Visualizing GPU memory usage

kwojcik · January 28, 2017, 9:50am

EDIT: Adding in the bash version becasue it’s way easier:

Python version:

I made a little python notebook to monitor GPU memory usage after getting a few OOMs. It uses nvidia-smi --display=MEMORY -q, to query memory stats. It can only update a few times per second because I’m using matplotlib inefficiently.

If anyone can figure out how to run it in parallel with model fitting in a single notebook, let me know!

https://github.com/kwojcik/nvidia_mem_grapher

maxim.pechyonkin · January 28, 2017, 10:08am

Is it possible to launch a separate notebook and run it over there in parallel with the model being trained in another notebook?

kwojcik · January 28, 2017, 10:15am

Yes, that’s exactly what I’m doing. It would be great to have it run in parallel in a cell right above/below the training cell, but I could not figure out how to do that.

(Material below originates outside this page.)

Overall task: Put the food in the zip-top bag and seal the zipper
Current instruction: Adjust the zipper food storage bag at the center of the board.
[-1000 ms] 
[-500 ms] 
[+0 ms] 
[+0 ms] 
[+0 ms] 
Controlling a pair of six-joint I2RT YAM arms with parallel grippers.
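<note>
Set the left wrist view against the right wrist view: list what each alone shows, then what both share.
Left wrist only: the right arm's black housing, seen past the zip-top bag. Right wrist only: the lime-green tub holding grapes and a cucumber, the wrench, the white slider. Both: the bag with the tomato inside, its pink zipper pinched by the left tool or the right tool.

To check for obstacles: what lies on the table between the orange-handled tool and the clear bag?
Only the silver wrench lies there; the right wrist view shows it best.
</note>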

One thought is to use the same mechanism that progress bars are using, for example: https://github.com/alexanderkuk/log-progress

davecg · January 28, 2017, 12:19pm

You can probably do something like what you want with IPython widgets.

This isn’t a graph, but it will display the same information. The way I’ve written it you need to update it manually with update_widget, but I’m sure someone else will know how to get it to update at timed intervals asynchronously.

import ipywidgets as widgets
from IPython.display import display
from subprocess import check_output

def nvidia_smi(options=['-q','-d','MEMORY']):
    return check_output(['nvidia-smi'] + options)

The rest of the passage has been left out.